Tex Avery used exaggerated takes. Bob Clampett had animators who could stretch parts of characters in all kinds of ridiculous directions. Of course, this was in the late ‘30s and into the ‘40s.

Toward the middle 1930s, you wouldn’t find this very much in animated cartoons, certainly not at the Harman-Ising “We Wanna Be Disney” studio. In The Lost Chick (released in 1935), a pair of squirrels feed the little bird all they have in their home to eat—popcorn. The chick backs toward a fire with predicable results.

Here are some frames. The animation of the popcorn exploding inside the chick’s stomach is pretty tame and not all that funny.



The characters still look like something out of a Merrie Melodies cartoon a few years earlier; the designs would get more sophisticated by the end of the decade as Harman and Ising did their best to imitate Walt Disney’s shorts.

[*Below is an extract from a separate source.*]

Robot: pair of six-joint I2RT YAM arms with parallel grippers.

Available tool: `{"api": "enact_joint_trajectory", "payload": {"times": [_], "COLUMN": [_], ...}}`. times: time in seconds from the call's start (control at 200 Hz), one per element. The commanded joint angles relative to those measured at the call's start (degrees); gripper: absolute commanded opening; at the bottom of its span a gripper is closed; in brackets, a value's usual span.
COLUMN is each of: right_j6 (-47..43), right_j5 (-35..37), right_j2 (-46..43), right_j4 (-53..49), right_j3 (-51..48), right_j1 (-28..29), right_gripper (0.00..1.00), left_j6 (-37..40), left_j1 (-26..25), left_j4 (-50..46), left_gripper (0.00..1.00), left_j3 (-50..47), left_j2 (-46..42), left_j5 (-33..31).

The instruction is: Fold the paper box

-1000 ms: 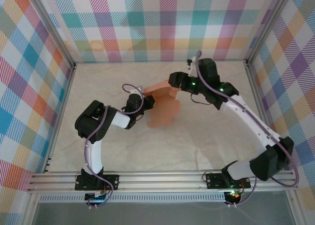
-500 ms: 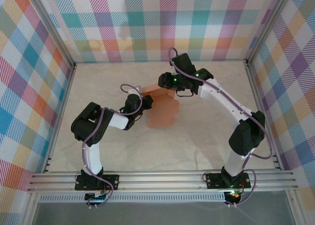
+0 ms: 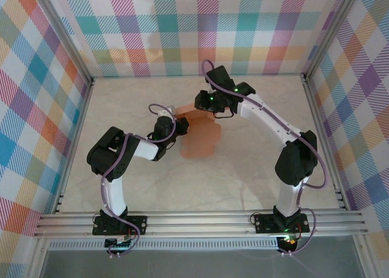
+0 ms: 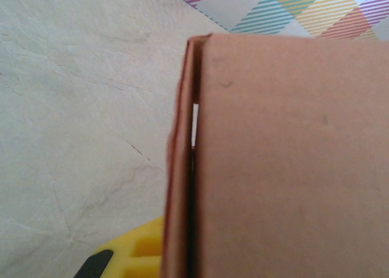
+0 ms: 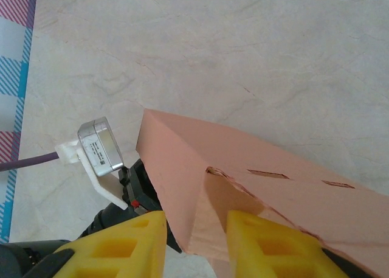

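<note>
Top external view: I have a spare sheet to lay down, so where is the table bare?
Bare table lies between the paper box and the near rail. Also free: the far-left corner beyond the left arm, and the right side past the right arm. Crowded: the far middle, where both arms meet on the box.

1. One paper box [image 3: 199,138], salmon-orange card, partly folded.
2. Two robot arms: left arm [image 3: 115,162] and right arm [image 3: 273,126], either side of the paper box.
3. Two grippers: left gripper [image 3: 180,128] at its left edge, right gripper [image 3: 204,110] at its far edge.
4. One table [image 3: 255,168] beneath it.
5. Three checked walls [image 3: 182,28] around it.
</note>
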Motion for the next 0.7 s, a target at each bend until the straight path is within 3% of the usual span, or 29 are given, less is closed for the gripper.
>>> {"api": "enact_joint_trajectory", "payload": {"times": [0.0,0.19,0.35,0.44,0.51,0.63,0.695], "right_j6": [0.56,1.25,1.75,1.97,1.86,1.87,1.48], "right_j5": [-1.08,-2.02,-1.72,-2.02,-1.87,-2.22,-2.65], "right_j2": [1.44,2.98,3.27,3.1,2.85,1.8,0.27], "right_j4": [-1.05,-1.99,-2.53,-2.52,-2.22,-0.87,0.89], "right_j3": [2.41,3.84,4.57,4.57,4.53,3.58,2.1], "right_j1": [0.35,0.42,0.38,0.46,0.37,0.42,0.42], "right_gripper": [0.27,0.21,0.0,0.0,0.2,0.26,0.39], "left_j6": [0.8,0.99,1.25,1.23,1.35,0.89,0.23], "left_j1": [-0.91,-0.91,-0.91,-0.9,-0.91,-0.91,-0.91], "left_j4": [0.96,0.92,0.77,0.74,0.5,-0.05,-2.52], "left_gripper": [0.0,0.0,0.0,0.0,0.0,0.0,0.0], "left_j3": [-0.56,-0.67,-0.66,-0.59,-0.73,-0.28,0.42], "left_j2": [-2.3,-2.4,-2.12,-2.09,-2.13,-1.9,-2.05], "left_j5": [-0.64,-0.74,-0.87,-0.78,-1.07,-1.31,-2.08]}}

MGM pushed the Happy Harmonies cartoons in all the major film publications; to the right, you see a full-page ad. They generally got favourable reviews; the “Motion Picture Reviews” newsletter published by the Women’s University Club in Los Angeles called it “A delightful color cartoon.” One small town theatre manager wrote in the Motion Picture Herald “Every one of this series seems better than the previous one. They are bringing out some of the two and three-year-old kiddies and their parents. They are enjoyed as much as the feature.” Another said: “One of the best colored cartoons of the year. Give it preferred time.” Still another proclaimed it was “Delightful. In fact it's so good, I'm thinking of repeating it.” Another raved “You will not see a better all-color cartoon than this. I only wish they were all as good.”

The cartoon was one of the last in red-green Technicolor; the studio switched to full colour with The Old Plantation.

My thanks to Devon Baxter for the frame grabs.

1 comment:

  1. The cartoon DOES make the chick seem to be ready to fart or poop out popcorn. LOL!